↓

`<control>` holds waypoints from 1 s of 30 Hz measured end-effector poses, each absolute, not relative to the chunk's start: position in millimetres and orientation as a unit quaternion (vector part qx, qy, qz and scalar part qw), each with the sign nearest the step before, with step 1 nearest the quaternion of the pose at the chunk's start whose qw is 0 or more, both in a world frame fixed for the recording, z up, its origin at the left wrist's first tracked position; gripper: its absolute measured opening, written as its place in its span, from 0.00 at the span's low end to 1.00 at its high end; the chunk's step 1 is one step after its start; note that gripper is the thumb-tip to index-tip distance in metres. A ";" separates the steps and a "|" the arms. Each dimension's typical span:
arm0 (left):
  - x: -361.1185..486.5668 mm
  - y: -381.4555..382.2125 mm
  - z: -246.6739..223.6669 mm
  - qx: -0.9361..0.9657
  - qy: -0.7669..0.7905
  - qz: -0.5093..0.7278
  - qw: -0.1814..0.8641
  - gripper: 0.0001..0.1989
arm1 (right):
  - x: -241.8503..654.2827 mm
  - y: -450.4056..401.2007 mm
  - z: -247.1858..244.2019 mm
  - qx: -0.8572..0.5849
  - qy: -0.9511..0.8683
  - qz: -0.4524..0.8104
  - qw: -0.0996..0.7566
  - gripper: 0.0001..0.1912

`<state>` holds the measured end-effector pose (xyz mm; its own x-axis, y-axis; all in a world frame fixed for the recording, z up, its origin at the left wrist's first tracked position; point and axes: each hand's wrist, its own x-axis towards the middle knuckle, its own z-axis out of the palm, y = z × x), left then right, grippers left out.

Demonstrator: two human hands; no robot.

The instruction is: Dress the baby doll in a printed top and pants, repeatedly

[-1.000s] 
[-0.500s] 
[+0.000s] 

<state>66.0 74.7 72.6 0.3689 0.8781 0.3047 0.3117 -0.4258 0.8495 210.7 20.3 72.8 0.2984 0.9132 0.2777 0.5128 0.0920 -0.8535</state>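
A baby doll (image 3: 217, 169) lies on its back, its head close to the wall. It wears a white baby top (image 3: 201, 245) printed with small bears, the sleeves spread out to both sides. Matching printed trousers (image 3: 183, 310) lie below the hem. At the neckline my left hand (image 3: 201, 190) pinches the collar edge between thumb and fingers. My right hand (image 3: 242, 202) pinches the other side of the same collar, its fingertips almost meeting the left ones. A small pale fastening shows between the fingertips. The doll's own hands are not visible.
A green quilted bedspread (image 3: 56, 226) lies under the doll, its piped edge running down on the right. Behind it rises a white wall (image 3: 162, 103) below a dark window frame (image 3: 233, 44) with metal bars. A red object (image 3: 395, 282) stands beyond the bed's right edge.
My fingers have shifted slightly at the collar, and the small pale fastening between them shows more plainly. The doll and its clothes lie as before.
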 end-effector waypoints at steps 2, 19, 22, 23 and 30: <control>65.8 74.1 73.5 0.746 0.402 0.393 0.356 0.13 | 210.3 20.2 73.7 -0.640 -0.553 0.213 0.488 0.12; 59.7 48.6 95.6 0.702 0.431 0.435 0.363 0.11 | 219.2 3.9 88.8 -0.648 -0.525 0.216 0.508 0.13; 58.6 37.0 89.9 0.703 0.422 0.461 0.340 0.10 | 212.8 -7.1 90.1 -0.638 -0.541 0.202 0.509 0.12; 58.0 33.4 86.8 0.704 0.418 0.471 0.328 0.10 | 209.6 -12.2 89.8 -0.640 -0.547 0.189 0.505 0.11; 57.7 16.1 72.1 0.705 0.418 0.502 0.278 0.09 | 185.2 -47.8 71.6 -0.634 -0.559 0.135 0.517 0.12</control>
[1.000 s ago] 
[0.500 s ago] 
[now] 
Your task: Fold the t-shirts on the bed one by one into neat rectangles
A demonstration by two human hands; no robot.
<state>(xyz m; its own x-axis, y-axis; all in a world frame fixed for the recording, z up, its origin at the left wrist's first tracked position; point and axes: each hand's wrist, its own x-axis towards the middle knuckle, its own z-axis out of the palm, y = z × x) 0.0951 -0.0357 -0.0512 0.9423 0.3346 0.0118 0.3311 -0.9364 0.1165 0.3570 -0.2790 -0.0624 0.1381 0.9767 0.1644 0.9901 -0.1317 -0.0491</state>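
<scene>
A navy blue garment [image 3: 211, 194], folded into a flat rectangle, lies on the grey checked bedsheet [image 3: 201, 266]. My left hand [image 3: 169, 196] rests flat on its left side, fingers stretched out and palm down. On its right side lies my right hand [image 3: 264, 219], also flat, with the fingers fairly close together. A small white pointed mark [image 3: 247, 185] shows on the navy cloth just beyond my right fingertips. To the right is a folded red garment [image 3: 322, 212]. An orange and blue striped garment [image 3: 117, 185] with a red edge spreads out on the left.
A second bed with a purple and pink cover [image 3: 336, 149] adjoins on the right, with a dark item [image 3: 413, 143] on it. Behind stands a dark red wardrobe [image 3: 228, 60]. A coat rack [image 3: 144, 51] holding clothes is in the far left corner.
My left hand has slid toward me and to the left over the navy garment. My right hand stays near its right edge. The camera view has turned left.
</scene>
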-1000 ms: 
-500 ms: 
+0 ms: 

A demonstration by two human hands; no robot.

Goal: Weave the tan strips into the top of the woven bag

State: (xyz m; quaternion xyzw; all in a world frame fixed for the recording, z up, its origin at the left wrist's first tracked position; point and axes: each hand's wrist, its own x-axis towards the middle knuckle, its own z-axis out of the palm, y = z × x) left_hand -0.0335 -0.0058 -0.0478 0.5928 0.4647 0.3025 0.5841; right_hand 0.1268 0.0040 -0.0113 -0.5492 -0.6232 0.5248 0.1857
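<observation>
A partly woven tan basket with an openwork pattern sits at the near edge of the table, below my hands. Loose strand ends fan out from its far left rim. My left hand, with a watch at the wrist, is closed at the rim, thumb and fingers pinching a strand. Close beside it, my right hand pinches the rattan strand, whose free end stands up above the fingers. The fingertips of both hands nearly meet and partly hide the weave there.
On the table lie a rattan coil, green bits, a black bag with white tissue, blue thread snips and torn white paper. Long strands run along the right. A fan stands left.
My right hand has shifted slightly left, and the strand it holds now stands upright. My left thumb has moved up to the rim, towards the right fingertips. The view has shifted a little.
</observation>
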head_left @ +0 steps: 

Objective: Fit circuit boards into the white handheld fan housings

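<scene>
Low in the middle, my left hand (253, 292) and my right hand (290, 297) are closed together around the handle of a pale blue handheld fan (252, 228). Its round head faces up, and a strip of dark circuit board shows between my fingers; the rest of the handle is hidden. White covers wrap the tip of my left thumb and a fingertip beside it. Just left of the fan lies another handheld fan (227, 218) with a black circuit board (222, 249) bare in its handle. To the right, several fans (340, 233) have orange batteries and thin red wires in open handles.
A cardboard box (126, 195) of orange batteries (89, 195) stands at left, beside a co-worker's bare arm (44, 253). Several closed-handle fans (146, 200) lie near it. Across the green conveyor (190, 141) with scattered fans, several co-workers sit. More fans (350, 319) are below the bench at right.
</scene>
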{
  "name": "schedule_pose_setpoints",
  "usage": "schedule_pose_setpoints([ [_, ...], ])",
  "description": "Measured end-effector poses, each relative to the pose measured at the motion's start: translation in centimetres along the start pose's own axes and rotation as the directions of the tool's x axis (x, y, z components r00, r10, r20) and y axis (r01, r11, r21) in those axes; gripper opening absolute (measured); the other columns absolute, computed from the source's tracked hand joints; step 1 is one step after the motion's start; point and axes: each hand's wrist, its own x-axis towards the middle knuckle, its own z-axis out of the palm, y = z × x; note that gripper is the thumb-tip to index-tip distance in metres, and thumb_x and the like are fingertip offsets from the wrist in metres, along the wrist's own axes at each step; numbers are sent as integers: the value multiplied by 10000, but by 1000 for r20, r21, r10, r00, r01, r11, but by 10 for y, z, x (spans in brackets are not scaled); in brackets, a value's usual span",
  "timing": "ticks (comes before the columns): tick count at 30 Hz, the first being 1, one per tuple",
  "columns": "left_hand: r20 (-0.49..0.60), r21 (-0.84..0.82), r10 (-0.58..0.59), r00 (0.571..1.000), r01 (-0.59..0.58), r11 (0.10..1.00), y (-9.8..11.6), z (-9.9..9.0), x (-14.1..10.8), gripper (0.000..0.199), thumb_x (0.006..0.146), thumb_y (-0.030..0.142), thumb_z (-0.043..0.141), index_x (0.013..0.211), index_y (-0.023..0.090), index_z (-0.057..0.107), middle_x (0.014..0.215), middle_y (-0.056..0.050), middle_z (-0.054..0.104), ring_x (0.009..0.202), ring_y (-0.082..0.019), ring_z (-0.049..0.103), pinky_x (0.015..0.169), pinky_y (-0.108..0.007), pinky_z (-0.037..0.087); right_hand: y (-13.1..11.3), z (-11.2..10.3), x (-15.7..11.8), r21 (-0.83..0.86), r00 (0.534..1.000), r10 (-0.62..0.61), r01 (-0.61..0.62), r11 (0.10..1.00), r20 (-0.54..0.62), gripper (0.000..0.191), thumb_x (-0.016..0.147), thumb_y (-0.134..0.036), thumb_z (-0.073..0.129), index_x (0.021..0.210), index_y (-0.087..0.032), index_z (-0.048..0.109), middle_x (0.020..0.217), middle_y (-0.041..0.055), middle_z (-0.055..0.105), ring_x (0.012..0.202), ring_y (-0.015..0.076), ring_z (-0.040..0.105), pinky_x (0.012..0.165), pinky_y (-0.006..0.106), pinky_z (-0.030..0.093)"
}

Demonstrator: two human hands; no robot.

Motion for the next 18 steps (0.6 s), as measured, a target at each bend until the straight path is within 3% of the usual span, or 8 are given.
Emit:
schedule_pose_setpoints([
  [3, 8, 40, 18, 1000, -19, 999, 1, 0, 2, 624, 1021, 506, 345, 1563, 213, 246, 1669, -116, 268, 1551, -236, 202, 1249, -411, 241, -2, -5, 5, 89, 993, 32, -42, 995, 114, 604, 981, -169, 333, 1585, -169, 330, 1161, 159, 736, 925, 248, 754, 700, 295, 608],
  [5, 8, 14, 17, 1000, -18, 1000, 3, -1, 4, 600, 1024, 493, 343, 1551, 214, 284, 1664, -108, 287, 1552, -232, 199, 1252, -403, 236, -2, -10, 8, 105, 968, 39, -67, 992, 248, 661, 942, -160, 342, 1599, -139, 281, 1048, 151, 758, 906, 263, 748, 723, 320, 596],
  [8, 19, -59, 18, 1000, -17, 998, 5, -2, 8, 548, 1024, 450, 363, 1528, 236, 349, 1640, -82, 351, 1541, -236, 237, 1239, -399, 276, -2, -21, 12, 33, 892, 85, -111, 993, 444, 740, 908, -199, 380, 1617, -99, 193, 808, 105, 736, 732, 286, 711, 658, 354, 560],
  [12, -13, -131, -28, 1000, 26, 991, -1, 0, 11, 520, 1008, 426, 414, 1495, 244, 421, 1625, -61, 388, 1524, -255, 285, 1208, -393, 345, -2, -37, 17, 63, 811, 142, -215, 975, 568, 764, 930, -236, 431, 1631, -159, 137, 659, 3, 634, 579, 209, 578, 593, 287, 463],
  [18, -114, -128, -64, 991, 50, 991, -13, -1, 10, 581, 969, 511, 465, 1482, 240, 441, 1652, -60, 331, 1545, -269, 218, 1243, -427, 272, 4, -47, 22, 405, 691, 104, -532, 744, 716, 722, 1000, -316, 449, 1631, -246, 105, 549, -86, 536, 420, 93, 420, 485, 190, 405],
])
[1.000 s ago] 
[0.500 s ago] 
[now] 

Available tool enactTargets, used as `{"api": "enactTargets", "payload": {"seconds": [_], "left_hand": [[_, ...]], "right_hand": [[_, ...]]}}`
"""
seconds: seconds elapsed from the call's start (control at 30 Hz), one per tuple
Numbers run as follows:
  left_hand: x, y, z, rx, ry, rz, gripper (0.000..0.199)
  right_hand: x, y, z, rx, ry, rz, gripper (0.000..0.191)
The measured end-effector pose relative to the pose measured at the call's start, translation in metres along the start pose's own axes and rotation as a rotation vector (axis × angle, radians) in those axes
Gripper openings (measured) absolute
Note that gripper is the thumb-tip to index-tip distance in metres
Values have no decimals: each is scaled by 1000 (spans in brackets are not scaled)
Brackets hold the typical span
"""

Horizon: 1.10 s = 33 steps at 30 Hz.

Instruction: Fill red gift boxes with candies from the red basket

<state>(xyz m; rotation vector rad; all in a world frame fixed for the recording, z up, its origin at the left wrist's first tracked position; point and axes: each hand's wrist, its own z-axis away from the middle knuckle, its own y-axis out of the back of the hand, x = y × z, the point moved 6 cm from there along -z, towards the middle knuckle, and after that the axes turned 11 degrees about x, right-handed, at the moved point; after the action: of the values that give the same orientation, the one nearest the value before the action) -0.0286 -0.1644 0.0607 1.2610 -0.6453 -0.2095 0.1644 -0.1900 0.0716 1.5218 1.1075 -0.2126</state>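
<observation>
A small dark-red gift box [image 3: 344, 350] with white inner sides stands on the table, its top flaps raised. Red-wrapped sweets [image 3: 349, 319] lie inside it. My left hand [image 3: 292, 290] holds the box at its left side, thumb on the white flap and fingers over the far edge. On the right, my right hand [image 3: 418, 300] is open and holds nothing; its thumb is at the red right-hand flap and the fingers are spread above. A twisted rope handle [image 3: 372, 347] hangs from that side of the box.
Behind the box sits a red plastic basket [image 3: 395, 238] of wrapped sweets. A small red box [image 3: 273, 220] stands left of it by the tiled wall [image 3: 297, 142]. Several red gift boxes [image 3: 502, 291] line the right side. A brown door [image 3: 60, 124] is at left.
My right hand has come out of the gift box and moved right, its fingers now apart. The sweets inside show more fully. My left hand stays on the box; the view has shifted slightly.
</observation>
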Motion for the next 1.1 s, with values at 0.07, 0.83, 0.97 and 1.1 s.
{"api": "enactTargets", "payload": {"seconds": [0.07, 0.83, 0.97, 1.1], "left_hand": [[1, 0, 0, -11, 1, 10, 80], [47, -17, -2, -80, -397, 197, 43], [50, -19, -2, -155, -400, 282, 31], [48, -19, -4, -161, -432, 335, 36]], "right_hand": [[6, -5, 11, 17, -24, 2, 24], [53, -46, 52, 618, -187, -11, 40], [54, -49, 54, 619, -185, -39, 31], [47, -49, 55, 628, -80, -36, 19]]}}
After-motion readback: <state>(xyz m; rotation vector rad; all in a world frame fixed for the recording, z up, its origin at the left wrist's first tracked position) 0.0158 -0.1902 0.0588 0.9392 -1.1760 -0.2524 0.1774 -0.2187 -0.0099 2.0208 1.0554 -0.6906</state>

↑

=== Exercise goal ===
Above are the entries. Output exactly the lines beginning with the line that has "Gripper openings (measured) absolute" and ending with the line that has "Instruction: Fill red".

=== Response ===
Gripper openings (measured) absolute
Note that gripper is the thumb-tip to index-tip distance in metres
Values have no decimals: each is scaled by 1000 (spans in brackets are not scaled)
Brackets hold the typical span
"""

Horizon: 1.10 s = 33 steps at 30 Hz.

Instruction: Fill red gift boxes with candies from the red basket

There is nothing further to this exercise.